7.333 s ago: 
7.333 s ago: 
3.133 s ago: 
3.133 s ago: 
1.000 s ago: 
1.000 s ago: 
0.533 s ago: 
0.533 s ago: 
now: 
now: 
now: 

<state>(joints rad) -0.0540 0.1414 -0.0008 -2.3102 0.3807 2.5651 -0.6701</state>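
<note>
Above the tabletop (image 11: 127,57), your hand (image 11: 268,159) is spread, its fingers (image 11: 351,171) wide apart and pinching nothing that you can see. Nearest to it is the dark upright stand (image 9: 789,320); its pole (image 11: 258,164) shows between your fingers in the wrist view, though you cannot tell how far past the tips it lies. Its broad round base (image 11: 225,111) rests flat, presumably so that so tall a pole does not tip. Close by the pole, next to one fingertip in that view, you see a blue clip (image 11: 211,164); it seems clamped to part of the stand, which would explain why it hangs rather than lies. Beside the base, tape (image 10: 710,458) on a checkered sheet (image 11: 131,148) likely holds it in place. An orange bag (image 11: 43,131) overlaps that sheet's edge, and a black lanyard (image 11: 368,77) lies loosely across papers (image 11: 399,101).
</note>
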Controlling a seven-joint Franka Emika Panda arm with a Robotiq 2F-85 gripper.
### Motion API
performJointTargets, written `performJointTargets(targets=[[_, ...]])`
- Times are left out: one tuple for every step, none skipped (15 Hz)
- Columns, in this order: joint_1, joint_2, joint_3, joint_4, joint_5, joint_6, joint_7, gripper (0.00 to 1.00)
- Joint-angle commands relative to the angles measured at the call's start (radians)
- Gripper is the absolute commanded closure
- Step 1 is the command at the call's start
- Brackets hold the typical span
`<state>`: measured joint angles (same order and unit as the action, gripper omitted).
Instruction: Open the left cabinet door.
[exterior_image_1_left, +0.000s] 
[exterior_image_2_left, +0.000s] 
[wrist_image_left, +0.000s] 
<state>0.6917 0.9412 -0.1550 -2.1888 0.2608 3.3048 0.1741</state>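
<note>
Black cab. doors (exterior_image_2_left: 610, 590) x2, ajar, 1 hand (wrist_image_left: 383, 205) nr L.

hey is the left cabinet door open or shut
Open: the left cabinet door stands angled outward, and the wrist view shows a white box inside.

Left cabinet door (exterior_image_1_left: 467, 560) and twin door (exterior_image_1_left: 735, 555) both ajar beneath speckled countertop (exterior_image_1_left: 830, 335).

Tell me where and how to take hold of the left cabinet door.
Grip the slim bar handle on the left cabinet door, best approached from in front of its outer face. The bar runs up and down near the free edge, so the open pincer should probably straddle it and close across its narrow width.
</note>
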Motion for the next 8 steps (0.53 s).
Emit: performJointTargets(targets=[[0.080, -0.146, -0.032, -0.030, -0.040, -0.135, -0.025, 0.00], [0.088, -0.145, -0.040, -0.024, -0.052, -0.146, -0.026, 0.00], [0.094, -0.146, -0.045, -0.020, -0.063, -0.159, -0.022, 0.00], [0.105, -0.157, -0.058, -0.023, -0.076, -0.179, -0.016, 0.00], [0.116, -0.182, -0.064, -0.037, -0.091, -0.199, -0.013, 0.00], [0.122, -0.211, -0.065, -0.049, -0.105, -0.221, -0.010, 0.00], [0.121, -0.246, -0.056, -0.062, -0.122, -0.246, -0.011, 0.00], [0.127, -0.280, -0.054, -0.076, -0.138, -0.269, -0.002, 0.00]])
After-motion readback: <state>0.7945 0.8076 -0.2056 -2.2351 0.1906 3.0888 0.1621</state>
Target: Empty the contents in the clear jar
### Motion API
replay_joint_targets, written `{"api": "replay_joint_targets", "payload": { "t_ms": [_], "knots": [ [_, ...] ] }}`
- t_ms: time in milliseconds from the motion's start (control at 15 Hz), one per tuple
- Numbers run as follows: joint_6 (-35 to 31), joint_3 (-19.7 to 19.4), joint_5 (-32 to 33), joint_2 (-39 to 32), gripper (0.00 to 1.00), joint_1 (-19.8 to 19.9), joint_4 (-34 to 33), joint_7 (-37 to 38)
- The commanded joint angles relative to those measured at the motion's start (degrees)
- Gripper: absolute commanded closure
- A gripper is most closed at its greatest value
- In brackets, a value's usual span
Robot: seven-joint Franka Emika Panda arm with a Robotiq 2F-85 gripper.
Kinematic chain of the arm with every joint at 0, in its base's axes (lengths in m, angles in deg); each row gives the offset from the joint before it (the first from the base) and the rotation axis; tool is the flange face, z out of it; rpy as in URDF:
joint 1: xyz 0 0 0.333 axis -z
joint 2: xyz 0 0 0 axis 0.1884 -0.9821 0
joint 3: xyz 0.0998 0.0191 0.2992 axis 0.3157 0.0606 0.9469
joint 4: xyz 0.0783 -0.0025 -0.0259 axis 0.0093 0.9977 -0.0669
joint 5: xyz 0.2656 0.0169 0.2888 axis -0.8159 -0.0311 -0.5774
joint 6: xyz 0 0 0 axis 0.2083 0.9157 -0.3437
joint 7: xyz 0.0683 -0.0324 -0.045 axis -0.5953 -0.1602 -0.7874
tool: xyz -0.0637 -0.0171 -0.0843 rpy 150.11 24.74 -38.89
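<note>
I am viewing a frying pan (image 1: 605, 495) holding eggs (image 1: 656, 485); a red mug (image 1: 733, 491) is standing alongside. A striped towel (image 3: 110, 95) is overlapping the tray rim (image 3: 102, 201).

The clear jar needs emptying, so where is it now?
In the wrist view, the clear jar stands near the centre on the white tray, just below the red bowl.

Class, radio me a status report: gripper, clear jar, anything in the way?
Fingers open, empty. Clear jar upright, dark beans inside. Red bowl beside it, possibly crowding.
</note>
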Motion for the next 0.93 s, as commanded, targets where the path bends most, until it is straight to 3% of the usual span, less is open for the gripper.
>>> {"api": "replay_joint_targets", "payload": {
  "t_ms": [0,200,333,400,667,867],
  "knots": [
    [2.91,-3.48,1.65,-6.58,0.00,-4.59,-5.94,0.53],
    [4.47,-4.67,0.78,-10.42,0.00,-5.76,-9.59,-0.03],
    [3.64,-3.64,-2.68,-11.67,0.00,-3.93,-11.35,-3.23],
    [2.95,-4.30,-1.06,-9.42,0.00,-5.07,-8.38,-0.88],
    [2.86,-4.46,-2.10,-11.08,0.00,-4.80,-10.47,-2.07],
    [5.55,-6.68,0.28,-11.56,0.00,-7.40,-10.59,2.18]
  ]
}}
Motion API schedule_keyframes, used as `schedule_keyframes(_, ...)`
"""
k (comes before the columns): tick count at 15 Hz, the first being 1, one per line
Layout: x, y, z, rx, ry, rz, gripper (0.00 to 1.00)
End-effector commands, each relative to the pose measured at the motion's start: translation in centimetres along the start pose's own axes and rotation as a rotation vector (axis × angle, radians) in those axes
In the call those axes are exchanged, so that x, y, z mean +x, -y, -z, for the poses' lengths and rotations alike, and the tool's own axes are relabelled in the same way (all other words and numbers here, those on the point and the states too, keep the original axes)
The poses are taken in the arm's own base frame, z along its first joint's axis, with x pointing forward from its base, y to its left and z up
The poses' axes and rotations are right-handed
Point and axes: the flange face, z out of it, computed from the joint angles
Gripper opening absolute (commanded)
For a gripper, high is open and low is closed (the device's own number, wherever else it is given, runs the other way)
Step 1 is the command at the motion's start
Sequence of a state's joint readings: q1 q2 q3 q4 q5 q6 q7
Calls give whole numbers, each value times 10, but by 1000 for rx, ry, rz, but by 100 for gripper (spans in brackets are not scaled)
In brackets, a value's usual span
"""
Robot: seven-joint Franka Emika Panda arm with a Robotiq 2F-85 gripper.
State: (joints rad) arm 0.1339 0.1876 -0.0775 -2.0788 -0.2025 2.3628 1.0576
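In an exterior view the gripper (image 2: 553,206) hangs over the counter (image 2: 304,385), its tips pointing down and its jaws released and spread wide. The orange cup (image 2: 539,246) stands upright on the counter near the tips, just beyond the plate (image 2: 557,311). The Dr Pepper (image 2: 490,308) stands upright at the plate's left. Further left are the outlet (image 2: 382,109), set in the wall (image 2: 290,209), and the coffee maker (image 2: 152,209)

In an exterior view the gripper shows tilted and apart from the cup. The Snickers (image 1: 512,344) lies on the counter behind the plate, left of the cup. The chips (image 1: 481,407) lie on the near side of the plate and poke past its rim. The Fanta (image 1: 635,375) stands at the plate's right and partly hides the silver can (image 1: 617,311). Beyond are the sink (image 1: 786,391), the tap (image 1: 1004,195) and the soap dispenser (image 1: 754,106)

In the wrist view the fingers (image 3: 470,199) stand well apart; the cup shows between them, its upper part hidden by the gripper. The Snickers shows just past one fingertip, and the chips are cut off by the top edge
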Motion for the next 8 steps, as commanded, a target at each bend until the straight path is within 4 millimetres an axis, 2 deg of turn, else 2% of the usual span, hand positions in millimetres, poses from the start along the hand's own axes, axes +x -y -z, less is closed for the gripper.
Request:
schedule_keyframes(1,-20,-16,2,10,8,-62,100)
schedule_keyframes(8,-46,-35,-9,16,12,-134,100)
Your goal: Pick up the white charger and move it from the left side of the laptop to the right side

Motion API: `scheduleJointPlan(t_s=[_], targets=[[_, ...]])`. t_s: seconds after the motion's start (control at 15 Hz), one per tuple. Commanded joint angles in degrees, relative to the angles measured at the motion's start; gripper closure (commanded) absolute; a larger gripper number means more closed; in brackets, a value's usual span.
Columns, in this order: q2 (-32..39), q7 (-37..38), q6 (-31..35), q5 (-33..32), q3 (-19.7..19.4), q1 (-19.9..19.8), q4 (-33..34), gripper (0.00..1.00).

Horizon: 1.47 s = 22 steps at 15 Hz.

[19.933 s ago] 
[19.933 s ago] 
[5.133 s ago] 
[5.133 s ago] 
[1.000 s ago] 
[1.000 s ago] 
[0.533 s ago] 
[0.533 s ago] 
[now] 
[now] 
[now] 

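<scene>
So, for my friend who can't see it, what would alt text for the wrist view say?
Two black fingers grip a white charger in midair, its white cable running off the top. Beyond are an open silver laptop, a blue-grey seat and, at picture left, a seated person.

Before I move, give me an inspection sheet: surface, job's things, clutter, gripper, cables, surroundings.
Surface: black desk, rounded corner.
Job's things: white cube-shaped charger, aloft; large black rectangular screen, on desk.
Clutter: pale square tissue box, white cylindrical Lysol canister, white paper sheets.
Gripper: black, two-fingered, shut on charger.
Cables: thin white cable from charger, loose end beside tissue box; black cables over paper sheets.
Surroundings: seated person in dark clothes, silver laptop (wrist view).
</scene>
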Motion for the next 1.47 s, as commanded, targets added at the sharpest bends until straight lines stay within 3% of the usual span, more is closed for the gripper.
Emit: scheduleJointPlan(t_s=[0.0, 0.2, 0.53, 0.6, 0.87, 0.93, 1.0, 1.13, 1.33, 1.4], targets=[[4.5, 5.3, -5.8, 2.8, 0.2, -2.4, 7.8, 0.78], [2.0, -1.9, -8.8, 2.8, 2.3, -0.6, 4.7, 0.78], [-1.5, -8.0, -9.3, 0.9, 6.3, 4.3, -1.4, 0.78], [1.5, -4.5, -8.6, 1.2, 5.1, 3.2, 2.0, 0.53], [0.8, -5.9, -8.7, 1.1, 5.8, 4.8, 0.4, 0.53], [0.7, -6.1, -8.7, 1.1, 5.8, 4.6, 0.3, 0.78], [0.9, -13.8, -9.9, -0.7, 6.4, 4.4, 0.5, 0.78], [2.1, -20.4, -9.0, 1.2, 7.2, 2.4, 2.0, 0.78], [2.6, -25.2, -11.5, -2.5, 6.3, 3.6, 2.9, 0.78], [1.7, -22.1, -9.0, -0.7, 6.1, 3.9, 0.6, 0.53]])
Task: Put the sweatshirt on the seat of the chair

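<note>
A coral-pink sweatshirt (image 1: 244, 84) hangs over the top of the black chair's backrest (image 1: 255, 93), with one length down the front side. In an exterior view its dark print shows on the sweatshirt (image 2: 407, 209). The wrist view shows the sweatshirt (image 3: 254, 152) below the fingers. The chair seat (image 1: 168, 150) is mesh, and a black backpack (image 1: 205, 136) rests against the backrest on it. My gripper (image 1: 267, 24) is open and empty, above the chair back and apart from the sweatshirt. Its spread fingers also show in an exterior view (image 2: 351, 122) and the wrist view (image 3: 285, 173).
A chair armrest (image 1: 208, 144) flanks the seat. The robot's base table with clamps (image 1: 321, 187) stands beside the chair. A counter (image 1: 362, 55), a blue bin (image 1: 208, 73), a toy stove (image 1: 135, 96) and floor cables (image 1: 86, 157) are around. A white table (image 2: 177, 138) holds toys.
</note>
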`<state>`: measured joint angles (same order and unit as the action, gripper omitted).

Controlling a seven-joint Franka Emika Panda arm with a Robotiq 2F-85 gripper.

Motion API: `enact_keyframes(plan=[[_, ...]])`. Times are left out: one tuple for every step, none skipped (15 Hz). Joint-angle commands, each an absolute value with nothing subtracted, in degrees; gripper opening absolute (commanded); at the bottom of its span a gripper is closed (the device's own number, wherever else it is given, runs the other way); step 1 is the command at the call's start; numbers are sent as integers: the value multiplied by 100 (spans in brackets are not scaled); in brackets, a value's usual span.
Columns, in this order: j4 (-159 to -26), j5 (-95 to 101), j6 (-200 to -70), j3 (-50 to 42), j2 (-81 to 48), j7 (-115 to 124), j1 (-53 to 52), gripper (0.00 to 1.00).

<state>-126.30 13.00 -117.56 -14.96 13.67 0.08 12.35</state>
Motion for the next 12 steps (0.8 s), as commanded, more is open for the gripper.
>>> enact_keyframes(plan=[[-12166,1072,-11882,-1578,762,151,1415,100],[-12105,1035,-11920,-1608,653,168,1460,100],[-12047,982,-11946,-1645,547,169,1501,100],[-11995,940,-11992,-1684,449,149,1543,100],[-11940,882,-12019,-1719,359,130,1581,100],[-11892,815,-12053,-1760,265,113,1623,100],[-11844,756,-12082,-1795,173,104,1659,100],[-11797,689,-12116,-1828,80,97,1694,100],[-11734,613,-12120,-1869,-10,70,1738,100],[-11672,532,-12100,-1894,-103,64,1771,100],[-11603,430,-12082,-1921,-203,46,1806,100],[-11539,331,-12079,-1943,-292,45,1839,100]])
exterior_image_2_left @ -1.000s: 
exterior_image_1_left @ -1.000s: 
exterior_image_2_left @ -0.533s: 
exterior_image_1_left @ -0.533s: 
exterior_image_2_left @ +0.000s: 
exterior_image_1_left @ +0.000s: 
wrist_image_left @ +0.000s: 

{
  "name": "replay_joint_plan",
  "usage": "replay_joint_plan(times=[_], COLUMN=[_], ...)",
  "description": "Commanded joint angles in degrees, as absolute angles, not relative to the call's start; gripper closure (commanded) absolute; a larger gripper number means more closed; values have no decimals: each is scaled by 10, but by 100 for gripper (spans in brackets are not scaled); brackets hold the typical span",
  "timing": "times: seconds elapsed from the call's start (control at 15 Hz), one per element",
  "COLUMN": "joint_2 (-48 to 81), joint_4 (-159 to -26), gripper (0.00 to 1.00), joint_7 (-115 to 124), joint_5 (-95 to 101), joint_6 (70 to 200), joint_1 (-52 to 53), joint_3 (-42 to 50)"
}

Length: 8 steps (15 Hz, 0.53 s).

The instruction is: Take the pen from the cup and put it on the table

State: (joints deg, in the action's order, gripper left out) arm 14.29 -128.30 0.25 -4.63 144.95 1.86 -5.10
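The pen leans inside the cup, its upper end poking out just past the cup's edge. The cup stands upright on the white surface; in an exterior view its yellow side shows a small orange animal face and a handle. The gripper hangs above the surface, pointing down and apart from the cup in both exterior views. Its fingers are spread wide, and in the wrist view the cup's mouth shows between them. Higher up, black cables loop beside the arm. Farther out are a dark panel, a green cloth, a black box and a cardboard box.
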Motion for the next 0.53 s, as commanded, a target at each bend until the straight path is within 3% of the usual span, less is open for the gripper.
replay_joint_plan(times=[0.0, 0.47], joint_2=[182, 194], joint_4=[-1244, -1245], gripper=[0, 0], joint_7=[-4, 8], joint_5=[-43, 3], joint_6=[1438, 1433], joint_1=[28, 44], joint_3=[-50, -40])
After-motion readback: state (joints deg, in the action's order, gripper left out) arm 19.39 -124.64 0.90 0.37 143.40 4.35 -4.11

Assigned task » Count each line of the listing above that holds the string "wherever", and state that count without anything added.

Exercise answer » 2